El grupo ecologista EQUO considera de broma de mal gusto el informe de la Junta de Andalucía, en el que se especifica que la estrategia de urbanización “no tendrá un efecto sustancial sobre el entorno de Barbate”.

La organización ecologista Verdes EQUO, a través de la eurodiputada Marie Toussaint, ha presentado una pregunta al Parlamento Europeo en la que se opone a la ampliación del plazo de la estrategia general de urbanización de Barbate, que se remonta a 1995 y prevé un desarrollo urbanístico extremo y que, según los ecologistas, ha provocado en la actualidad importantes daños ecológicos y amenaza con producir más en lugares especialmente protegidos.

Mar González, coportavoz del partido en Andalucía, manifestó: “Consideramos que es una broma de mal gusto que la Junta de Andalucía y el Ayuntamiento de Barbate acepten prolongar la aplicación de una ampliación de la ciudad con la que nadie cuenta, y que la Junta lo avale con una supuesta falta de influencia ecológica considerable cuando su informe no tiene ninguna evaluación tecnológica, ni de las alegaciones de los grupos, ni de la afectación de zonas que además están incluidas en la red Natura 2000.”
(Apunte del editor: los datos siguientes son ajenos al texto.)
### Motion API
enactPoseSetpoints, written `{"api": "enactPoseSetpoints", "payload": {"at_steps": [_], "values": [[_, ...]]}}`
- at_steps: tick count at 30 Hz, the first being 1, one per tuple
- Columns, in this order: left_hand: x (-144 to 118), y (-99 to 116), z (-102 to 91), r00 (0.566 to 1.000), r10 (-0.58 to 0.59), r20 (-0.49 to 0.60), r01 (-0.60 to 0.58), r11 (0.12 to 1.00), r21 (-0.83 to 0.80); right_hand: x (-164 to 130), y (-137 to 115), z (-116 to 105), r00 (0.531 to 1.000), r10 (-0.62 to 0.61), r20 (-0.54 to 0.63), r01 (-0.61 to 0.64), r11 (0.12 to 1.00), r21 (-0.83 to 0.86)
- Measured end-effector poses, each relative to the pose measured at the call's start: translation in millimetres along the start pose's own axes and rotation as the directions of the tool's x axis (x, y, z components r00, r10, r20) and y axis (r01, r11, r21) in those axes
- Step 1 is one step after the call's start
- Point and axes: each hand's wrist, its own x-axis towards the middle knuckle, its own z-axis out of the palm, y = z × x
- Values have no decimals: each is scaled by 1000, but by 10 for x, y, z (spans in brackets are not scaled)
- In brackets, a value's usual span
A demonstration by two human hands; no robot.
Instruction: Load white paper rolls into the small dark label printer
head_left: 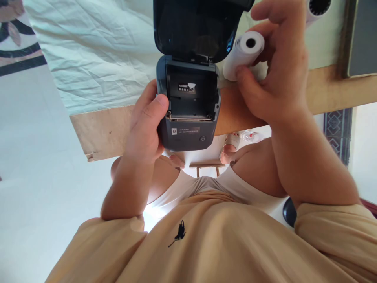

Según el partido ecologista verde EQUO, esta ampliación y el plan que respalda suponen la violación de al menos 7 mandatos de la Unión Europea, entre las que se hallan las relativas al análisis del impacto ambiental de determinadas tareas públicas y privadas o la salvaguarda de los hábitats naturales. Además, no se respetarían las normas que establecen el marco social de actuación en el ámbito de la política de aguas y del procedimiento de aguas residuales urbanas. Además, según el partido ecologista verde EQUO, tampoco se respetan las normas sobre la valoración y gestión del riesgo de inundaciones, la defensa de las aves silvestres y el acceso público a los datos medioambientales.

” Tenemos la intención de preguntar a la Comisión Europea “, dice Florent Marcellesi, anterior ex parlamentario europeo y coportavoz federal de Verdes EQUO, “si cree que estas actividades pueden suponer un proceso de infracción contra el Estado español y si existen fondos europeos para las tareas que se van a realizar en el municipio de Barbate y, en caso afirmativo, cuál es su fundamento”. En definitiva, dada la gravedad de la circunstancia, preguntamos a la Comisión qué procedimientos ha tomado o piensa hacer al respecto.”

Para el partido ecologista verde EQUO, hay algunas tareas esencialmente peligrosas en el PGOU de Barbate, como son la edificación y construcción de un complejo turístico urbano en el norte de la Zona Especial de Conservación (ZEC) y el Parque Natural de la Breña, constaría de pisos, hoteles, viviendas, centros comerciales y también un campo de golf, y que sin duda dañaría 230 hectáreas de bosque y entornos prioritarios de importancia para la zona. Además condenan el hecho de que se preparen más de 600 viviendas al norte del puerto de Barbate, en una zona en peligro de inundación por el mar, así como un proyecto de complejo turístico y residencial junto al cabo de Trafalgar, que es una zona de especial conservación y un lugar con alto riesgo de inundación por el aumento del nivel del agua. Los Verdes EQUO mencionan que también hay planes para desarrollar entornos de relevancia social, así como de alto valor medioambiental en la parte norte de Caños de Meca, próxima con la la ZEC y en el Parque Natural de la Breña, donde, además, no hay una terapia de saneamiento de agua fiable ni planes para hacerlo.

“Pensamos, declara el coportavoz del partido en Andalucía, Manuel Pérez, que este PGOU es un grave riesgo, tanto para el ecosistema como para el futuro de la zona y sus gentes. Se trata regresar a creer en la ya confirmada desastrosa política del ladrillo, que tanto complace a los neoliberales y que sólo pretende asegurarse grandes ganancias privadas a toda costa, comenzando por los medios de todo un pueblo”.